Re: Content-Negotiation in check referer requests from Etienne Miret on 2008-03-28 (www-validator@w3.org from March 2008)

From: Etienne Miret <etienne.miret@ens-lyon.fr>
Date: Fri, 28 Mar 2008 11:00:44 +0100
To: www-validator@w3.org
Message-ID: <47ECC1CC.3010805@ens-lyon.fr>

Frank Ellermann wrote:
 > As author of pages offering such links I expect that all users
 > with a client supporting "referer" at all get precisely the
 > same validation results.
Why do you want them to see the same validation result, given that they 
don’t see the same document?

On my own websites, most pages are available in both HTML and XHTML and 
content-negotiation is used to decide which format to serve. Most of 
them have a check?uri=referer link, the HTML ones with a "Valid HTML" 
icon and the XHTML ones with a "Valid XHTML" icon. I must say that 
clicking a "Valid XHTML" link and getting a "This page is valid HTML 
4.01" validation result is rather... odd. Just like the opposite.

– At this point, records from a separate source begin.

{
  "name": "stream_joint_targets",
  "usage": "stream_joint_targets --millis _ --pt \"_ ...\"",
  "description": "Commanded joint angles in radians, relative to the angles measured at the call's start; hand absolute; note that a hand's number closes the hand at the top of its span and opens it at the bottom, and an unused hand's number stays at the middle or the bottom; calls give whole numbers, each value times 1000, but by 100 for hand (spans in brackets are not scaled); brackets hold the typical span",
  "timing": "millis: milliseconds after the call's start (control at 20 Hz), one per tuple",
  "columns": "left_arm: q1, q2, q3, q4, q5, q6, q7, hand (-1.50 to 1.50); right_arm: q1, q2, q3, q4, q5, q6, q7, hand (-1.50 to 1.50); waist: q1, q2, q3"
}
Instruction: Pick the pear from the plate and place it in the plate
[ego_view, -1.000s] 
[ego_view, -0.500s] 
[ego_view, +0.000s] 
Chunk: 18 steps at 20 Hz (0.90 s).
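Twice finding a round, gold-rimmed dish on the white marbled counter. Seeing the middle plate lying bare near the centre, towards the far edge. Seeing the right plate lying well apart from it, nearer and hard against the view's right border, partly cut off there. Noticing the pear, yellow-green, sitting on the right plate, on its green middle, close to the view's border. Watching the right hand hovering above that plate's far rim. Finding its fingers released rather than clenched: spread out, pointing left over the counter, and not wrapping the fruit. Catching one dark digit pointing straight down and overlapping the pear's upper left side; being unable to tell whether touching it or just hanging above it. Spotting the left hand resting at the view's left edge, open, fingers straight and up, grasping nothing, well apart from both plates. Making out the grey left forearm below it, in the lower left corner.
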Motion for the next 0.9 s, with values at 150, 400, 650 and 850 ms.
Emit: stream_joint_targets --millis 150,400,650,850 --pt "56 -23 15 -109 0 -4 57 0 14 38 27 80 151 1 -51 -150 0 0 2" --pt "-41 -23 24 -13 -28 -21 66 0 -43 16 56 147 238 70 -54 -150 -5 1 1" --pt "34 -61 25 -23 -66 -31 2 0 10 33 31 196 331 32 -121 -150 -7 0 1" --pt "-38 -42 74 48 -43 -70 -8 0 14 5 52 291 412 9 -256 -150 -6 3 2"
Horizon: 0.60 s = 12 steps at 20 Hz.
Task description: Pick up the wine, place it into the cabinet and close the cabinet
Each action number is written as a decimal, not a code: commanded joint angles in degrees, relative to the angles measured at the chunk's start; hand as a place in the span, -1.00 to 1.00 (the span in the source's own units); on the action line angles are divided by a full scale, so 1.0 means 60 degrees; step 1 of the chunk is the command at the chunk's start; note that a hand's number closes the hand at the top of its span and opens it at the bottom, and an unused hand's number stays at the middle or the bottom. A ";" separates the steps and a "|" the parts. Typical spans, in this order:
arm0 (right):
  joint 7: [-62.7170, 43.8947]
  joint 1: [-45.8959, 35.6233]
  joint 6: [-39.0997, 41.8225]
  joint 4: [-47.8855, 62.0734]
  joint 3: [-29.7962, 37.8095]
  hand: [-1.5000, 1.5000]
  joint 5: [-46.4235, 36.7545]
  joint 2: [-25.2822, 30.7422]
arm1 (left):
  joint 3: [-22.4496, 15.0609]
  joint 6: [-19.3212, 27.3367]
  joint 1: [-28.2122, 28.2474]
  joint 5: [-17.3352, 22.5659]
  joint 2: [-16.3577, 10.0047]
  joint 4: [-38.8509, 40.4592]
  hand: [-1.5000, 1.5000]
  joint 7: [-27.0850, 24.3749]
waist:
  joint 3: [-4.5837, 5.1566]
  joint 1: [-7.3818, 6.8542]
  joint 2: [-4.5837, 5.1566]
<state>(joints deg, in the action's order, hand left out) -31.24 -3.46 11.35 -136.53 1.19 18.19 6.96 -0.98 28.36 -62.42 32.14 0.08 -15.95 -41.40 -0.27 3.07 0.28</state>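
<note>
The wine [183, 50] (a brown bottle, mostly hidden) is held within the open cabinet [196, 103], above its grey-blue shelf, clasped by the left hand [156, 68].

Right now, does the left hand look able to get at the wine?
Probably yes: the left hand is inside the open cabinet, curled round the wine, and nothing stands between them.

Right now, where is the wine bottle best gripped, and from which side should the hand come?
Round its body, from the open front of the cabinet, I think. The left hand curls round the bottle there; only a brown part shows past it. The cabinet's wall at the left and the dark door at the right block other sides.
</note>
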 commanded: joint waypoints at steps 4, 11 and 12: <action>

So, I’d like to submit two patches related to this issue.

The first one is:
<http://perso.ens-lyon.fr/etienne.miret/2008/03/28/negotiate-referer.diff>
It makes use of the already available "accept", "accept-language" and 
"accept-charset" parameters and populate them with the values provided 
by the client *in case of a referer request*. It will also make sure 
those values are kept across revalidation. This makes URI to be very 
long. Sorry.

The headers sent by the client are copied verbatim, that means that the 
validator will send Accept and Accept-Charset headers with types and 
charset it doesn’t support. This is the desired behaviour since a 
check/referer link on a - say - PDF document should trigger an error 
"This document type cannot be validated" even if a HTML/XHTML variant is 
available.

No Accept-Encoding header is sent because in case the validator gets an 
encoding it doesn’t know about, it tries to validate the encoded 
document. This is different from charset and content-type, where the 
validator will display an appropriate error message whenever it gets one 
it doesn't know about.

Beside Accept-Encoding, a server may do content-negotiation with any 
HTTP header, notably User-Agent, and even other informations (like IP 
address). Hence, there is no, and there cannot be any warranty that the 
validated document is the one the user was actually viewing, although my 
patch will help this.

The second patch is:
<http://perso.ens-lyon.fr/etienne.miret/2008/03/28/negotiate-all.diff>
This one brings full content-negotiation support to the validator, 
providing options for setting the Accept, Accept-Language and 
Accept-Charset headers on the home page (and on validation results if 
verbose output is selected). However, it wont send any Accept* headers 
by default.

Note that this patch include the first one.

Comments on any of those patches are welcomed.

Regards,

-- 
Etienne Miret
Ne m'envoyez pas de fichier Word SVP, je ne peux pas les lire !
Don't send me Word attachments please, I can't read them!
http://perso.ens-lyon.fr/etienne.miret/Netiquette/no_MS_Office

Received on Friday, 28 March 2008 10:01:24 UTC